Support for 'bandwidth throttling'
Delta patching will also support another feature called bandwidth throttling. This lets network administrators determine whether to make SUS bits a high or low priority, based on the amount of traffic on a network. "This way, you are not slamming your network with patches and updates when you are trying to conduct business," he said.
Delta patching is a feature that appeals to many IT administrators.
"Reducing the size of the package is huge," said Roger Wilding, a senior technical engineer at CNF, a Palo Alto, Calif.-based transportation and shipping company. He said that even though there are other ways to move large packages over slow links, reducing the package size is a big improvement.
Finally, Microsoft is adding some reporting features to SUS 2.0, Anderson said. Today, administrators cannot tell after they've deployed updates whether their efforts were successful. SUS 2.0 will have a basic reporting engine so that, when patches are deployed, administrators will be alerted that an installation was successful. Alternately, a user will be notified when it's time to reboot.
SUS will also support remote install features, so an administrator can deploy a SUS server in a remote office as well as at headquarters.
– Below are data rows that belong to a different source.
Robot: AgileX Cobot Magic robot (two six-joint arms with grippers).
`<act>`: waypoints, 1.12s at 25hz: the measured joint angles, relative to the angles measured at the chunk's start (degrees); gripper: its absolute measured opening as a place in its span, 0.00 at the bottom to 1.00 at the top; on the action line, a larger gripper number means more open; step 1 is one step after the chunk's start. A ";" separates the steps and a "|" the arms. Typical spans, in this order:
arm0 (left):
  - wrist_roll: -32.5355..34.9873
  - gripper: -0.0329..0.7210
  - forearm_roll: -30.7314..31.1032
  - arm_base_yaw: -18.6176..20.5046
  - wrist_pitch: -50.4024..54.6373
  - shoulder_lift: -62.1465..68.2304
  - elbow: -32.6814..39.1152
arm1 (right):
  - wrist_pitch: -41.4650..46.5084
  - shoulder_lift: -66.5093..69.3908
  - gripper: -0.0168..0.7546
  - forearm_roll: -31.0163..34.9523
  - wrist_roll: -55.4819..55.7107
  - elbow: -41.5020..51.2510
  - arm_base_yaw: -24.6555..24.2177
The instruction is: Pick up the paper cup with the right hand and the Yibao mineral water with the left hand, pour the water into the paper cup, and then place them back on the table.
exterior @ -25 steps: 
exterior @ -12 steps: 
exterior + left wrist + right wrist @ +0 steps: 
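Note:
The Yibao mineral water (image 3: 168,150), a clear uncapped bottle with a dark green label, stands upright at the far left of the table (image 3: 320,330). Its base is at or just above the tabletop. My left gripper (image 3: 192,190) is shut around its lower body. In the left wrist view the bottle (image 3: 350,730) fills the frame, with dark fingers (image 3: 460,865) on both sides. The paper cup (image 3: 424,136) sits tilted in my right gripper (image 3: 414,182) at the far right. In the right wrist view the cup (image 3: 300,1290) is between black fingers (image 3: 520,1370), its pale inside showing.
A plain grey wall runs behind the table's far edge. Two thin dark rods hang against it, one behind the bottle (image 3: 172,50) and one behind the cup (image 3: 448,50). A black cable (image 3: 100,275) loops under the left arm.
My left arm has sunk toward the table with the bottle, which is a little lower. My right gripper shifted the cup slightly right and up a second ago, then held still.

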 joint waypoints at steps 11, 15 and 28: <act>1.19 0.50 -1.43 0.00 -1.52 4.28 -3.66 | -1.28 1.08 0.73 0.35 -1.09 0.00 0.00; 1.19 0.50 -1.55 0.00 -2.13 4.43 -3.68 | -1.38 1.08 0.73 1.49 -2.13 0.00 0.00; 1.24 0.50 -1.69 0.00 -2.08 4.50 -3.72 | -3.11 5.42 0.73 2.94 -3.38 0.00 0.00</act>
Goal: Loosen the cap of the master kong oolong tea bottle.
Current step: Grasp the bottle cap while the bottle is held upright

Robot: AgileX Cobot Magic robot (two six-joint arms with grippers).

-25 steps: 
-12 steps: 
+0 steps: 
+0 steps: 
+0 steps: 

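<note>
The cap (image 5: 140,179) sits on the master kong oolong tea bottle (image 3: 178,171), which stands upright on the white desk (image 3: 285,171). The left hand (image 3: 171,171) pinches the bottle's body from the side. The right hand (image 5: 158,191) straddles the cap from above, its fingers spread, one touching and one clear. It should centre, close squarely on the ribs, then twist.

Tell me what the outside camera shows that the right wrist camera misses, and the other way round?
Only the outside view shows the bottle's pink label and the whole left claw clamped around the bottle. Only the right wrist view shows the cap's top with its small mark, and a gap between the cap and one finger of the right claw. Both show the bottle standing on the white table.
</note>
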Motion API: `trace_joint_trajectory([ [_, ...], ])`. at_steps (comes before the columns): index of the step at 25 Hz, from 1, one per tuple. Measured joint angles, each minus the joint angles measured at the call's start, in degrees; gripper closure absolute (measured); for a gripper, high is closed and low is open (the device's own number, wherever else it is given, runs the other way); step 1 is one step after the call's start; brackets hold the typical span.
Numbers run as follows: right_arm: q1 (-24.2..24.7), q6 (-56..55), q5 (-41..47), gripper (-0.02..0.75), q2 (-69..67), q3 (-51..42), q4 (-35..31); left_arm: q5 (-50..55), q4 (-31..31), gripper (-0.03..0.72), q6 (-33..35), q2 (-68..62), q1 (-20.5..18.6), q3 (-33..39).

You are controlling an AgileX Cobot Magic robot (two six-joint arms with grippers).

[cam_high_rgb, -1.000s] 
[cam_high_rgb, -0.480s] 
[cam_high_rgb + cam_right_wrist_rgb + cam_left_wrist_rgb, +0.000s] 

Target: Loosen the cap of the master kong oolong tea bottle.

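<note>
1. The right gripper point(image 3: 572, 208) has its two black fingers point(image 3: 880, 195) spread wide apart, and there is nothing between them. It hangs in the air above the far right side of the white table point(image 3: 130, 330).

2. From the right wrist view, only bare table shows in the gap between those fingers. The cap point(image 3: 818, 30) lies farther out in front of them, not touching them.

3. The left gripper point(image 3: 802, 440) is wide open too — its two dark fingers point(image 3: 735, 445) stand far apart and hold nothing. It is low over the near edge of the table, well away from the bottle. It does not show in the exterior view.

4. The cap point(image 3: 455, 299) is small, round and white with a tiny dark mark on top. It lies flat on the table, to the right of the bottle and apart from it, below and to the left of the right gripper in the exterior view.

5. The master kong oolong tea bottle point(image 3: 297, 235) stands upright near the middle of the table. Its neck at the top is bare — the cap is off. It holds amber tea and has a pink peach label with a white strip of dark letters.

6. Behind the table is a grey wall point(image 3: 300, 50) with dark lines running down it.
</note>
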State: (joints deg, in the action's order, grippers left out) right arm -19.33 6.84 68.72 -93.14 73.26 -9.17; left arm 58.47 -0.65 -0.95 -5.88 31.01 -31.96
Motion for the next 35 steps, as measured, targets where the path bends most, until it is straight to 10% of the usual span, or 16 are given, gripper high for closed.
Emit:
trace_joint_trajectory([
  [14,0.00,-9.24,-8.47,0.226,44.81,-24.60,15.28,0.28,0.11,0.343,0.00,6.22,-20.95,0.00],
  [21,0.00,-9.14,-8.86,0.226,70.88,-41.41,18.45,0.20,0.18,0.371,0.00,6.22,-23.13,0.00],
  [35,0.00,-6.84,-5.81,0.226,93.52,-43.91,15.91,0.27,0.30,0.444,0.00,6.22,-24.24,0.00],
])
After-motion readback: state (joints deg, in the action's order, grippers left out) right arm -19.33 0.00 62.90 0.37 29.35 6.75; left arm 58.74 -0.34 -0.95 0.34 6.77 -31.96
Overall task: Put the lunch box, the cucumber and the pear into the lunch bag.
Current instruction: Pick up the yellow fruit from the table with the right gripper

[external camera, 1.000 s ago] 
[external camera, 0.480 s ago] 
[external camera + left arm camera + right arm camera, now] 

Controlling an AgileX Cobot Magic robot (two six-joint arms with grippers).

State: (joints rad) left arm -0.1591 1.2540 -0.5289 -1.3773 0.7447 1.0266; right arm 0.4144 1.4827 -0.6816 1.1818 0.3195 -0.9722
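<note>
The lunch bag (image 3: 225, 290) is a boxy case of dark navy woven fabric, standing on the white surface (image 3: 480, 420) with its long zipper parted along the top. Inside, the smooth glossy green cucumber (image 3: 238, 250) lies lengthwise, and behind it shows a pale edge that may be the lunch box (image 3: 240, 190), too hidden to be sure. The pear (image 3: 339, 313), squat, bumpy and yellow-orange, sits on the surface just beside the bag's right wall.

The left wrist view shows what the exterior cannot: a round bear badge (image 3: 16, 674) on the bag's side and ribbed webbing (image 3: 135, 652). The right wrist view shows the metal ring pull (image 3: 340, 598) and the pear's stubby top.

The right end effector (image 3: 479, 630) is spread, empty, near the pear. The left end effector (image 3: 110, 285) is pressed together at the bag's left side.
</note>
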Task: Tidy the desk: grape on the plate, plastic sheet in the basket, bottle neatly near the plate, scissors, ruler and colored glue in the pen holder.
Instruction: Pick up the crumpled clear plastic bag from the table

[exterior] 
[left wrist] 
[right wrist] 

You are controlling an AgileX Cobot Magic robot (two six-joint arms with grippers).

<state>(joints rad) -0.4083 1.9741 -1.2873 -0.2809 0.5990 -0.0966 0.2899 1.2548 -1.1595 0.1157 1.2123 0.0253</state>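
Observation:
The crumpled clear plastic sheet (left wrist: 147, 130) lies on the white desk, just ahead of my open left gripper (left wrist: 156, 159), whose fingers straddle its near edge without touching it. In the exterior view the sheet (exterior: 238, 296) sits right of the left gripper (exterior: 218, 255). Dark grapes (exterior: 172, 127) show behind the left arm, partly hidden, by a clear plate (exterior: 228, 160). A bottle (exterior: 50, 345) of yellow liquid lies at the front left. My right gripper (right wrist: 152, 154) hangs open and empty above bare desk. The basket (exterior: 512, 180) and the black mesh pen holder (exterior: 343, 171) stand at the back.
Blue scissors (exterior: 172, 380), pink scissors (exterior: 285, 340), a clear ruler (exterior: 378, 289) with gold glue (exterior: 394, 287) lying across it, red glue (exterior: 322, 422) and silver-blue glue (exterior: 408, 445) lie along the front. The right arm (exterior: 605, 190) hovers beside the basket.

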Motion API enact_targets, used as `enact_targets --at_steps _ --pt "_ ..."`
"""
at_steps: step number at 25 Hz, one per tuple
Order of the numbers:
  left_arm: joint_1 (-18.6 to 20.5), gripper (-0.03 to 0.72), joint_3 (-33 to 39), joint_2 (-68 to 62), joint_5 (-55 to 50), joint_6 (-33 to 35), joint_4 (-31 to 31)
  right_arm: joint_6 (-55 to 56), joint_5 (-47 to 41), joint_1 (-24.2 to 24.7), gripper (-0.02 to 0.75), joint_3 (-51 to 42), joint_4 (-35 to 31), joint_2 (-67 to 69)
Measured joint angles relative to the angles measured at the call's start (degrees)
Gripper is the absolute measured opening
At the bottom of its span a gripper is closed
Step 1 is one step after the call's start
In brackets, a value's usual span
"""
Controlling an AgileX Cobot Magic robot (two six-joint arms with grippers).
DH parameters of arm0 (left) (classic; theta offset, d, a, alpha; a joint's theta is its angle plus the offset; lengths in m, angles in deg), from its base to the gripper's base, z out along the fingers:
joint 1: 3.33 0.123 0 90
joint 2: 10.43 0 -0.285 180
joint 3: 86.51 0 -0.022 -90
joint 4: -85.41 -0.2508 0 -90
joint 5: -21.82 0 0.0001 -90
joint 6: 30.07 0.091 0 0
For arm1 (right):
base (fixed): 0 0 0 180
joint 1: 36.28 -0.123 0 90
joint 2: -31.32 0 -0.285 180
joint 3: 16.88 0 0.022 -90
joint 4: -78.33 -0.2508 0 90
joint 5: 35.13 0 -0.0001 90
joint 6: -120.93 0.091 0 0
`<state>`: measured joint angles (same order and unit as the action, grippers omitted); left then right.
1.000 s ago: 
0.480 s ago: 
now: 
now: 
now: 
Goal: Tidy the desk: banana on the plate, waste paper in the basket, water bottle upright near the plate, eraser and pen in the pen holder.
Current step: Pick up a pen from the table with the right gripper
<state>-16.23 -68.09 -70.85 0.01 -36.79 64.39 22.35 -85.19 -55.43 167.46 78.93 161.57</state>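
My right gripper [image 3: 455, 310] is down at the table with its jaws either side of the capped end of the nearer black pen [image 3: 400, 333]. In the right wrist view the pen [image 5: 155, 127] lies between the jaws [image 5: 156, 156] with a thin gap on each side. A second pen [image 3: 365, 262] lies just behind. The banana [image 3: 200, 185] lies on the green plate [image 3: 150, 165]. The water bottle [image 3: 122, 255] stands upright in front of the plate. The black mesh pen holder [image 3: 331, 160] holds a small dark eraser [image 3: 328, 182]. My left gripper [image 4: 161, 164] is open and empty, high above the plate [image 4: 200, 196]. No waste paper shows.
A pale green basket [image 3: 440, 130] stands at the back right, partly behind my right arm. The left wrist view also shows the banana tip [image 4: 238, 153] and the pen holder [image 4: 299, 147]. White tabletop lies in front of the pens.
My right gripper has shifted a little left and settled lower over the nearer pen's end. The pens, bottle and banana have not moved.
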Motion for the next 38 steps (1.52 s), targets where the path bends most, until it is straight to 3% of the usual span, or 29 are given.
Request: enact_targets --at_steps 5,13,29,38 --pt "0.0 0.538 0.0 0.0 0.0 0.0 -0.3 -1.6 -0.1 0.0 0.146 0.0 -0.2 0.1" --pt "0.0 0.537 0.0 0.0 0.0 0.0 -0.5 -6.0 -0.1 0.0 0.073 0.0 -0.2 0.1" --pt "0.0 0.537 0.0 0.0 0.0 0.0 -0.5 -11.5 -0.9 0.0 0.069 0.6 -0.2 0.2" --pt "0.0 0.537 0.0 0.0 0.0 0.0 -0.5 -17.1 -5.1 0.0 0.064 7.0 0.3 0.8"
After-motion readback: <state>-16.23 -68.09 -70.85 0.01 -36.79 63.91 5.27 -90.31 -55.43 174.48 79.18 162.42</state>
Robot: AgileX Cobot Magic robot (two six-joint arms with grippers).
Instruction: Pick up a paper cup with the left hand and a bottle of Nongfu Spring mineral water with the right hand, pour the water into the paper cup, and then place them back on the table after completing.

Patches can be picked up by the local server if necessary, he said.
Integration with SMS 2003
Questions continue to arise about the level of integration SUS will have with SMS 2003. Anderson said that Microsoft will continue to deliver a baseline of core functions in SUS, but if customers require more capabilities, they will need to move up to SMS.
Today, SMS 2.0 and SUS 1.0 are built on completely different architectures, but Microsoft plans to build SMS on top of SUS so there is a common architecture and experience. Customers will see some tighter integration when SUS becomes available in the first half of next year, and when SMS Service Pack 1.0 is available next summer, Anderson said.
"At their technical core, they will still be built on different code, but we are moving to one architecture for the entire thing," he said.
Other management packages will also be able to work with SUS in the same fashion as SMS, he said.